**Exercise goal**: Every line below between the one holding "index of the" and the one holding "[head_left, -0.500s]", inclusive, should be copied exactly, and no other line.

**Material provided**:

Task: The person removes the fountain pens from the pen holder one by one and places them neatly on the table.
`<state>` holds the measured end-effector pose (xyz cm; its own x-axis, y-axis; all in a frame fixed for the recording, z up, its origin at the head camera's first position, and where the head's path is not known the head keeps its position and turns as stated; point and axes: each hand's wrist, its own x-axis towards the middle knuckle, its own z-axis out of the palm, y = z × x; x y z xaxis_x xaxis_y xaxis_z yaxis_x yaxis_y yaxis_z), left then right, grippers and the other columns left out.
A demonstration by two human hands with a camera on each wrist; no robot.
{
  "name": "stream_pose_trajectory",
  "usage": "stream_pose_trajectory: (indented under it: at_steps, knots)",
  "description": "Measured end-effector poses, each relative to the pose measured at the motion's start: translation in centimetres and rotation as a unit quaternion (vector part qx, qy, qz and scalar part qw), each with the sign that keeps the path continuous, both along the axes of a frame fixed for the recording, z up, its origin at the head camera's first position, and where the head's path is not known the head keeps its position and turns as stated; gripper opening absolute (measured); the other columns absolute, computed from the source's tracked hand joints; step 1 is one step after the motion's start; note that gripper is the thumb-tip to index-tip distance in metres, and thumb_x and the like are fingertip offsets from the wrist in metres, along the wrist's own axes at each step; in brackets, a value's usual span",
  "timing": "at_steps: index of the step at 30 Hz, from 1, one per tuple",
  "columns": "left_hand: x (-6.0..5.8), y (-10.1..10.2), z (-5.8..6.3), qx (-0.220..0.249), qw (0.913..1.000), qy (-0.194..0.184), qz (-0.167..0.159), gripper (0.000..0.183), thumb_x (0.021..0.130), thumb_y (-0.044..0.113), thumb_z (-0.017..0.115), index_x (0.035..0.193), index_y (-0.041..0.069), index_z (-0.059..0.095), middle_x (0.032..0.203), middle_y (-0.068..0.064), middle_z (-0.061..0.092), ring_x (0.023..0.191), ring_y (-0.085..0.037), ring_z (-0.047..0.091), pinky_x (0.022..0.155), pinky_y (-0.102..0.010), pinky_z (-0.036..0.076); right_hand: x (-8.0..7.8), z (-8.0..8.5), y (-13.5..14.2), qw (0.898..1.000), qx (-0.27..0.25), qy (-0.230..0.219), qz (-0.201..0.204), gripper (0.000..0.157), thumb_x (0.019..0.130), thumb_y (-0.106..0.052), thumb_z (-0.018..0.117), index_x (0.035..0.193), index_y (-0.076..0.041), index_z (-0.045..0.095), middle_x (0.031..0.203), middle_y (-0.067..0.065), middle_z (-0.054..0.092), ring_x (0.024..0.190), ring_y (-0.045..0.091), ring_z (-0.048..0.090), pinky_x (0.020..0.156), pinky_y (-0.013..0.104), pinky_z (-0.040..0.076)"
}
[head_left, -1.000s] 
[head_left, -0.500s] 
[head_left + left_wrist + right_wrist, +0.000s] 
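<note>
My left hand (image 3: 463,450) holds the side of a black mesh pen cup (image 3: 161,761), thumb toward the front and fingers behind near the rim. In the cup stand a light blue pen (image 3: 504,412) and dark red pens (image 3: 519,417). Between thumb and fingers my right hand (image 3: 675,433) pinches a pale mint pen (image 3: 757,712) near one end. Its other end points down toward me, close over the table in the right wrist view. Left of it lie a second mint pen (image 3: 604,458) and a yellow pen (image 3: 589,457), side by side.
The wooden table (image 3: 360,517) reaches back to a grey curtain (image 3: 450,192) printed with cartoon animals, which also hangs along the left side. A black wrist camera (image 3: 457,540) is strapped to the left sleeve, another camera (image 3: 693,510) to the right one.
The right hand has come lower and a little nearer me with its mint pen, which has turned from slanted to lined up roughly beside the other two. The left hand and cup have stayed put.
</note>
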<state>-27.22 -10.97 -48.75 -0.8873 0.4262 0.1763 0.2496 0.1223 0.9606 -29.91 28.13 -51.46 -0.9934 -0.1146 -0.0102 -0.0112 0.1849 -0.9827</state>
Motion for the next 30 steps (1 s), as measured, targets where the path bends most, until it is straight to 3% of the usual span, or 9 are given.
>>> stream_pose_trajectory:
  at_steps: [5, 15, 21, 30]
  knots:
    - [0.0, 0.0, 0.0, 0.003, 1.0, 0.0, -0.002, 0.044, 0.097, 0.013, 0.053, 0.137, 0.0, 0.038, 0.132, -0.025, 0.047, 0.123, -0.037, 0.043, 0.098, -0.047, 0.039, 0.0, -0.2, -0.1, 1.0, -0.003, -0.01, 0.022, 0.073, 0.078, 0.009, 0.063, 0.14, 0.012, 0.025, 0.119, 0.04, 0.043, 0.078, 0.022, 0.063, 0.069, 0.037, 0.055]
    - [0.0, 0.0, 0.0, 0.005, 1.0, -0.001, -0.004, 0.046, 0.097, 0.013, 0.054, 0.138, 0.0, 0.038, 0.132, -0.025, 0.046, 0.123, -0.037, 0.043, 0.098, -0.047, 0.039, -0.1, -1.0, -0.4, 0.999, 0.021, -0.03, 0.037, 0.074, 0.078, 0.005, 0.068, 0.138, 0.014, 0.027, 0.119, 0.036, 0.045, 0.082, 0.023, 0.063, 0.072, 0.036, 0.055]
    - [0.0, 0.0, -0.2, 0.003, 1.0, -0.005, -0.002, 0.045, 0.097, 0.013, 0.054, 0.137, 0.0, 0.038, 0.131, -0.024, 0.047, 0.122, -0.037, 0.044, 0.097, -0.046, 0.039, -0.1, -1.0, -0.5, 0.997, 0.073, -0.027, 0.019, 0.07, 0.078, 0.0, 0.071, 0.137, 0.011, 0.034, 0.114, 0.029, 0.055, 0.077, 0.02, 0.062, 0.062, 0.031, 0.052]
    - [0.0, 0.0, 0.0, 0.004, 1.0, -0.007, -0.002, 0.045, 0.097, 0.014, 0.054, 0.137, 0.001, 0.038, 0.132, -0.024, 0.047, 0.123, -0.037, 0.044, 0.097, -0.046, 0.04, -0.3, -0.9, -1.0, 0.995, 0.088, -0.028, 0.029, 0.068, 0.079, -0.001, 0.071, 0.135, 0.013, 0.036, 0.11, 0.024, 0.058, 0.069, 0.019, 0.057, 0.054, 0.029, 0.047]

**Result for this exercise**:
  "timing": "at_steps: index of the step at 30 Hz, from 1, one per tuple",
  "columns": "left_hand: x (-6.0..5.8), y (-10.1..10.2), z (-5.8..6.3), qx (-0.220..0.249), qw (0.913..1.000), qy (-0.194..0.184), qz (-0.167..0.159), gripper (0.000..0.183), thumb_x (0.021..0.130), thumb_y (-0.044..0.113), thumb_z (-0.017..0.115), index_x (0.035..0.193), index_y (-0.041..0.069), index_z (-0.059..0.095), middle_x (0.032..0.203), middle_y (-0.068..0.064), middle_z (-0.061..0.092), ring_x (0.023..0.191), ring_y (-0.085..0.037), ring_z (-0.047..0.091), pinky_x (0.022..0.155), pinky_y (-0.102..0.010), pinky_z (-0.036..0.076); right_hand: x (-8.0..7.8), z (-8.0..8.5), y (-13.5..14.2), qw (0.898..1.000), qx (-0.27..0.25), qy (-0.230..0.219), qz (-0.201..0.204), gripper (0.000..0.157), thumb_x (0.019..0.130), thumb_y (-0.106..0.052), thumb_z (-0.018..0.117), index_x (0.035..0.193), index_y (-0.076..0.041), index_z (-0.045..0.095), middle_x (0.031..0.203), middle_y (-0.067..0.065), middle_z (-0.054..0.092), ring_x (0.024..0.190), ring_y (-0.045..0.091), ring_z (-0.048..0.090), pinky_x (0.020..0.156), pinky_y (-0.013..0.104), pinky_z (-0.040..0.076)"
}
[head_left, -1.000s] 
[head_left, -0.500s] 

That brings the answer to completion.